NOT FOR PUBLICATION WITHOUT THE
APPROVAL OF THE APPELLATE DIVISION
This opinion shall not "constitute precedent or be binding upon any court."
Although it is posted on the internet, this opinion is binding only on the
parties in the case and its use in other cases is limited. R.1:36-3.
SUPERIOR COURT OF NEW JERSEY
APPELLATE DIVISION
DOCKET NO. A-3395-15T2
STATE OF NEW JERSEY,
Plaintiff-Appellant,
v.
SHANNON WHOOLEY,
Defendant-Respondent.
______________________________________________
Argued January 18, 2017 – Decided August 8, 2017
Before Judges Espinosa, Suter, and Guadagno.

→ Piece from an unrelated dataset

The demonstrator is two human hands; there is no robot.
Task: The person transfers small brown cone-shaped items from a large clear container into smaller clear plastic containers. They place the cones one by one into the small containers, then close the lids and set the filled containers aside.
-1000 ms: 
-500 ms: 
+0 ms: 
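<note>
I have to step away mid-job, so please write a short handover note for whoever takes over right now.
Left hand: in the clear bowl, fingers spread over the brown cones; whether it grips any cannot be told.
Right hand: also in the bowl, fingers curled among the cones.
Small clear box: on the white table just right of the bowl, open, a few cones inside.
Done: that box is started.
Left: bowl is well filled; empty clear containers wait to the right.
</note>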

On appeal from the Superior Court of New
Jersey, Law Division, Monmouth County,
Docket Nos. W-2015-1201-475, S-2015-1201-476
and W-2015-1337-524.
Monica Lucinda do Outeiro, Assistant
Prosecutor, argued the cause for appellant
(Christopher J. Gramiccioni, Monmouth County
Prosecutor, attorney; Ms. do Outeiro, of
counsel and on the brief).
Leslie B. Posnock argued the cause for
respondent (Schwartz & Posnock, attorneys;
Ms. Posnock, on the brief).
PER CURIAM
By our leave granted, the Monmouth County Prosecutor's
Office (MCPO) appeals from the March 4, 2016 order entered by
Monmouth County Assignment Judge Lisa P. Thornton, granting
defendant Shannon Whooley's motion to consolidate two disorderly
persons offenses involving marijuana possession pending in
municipal courts in Carteret, Middlesex County, and Ocean
Township, Monmouth County. Defendant sought consolidation in
order to apply for a conditional discharge pursuant to N.J.S.A.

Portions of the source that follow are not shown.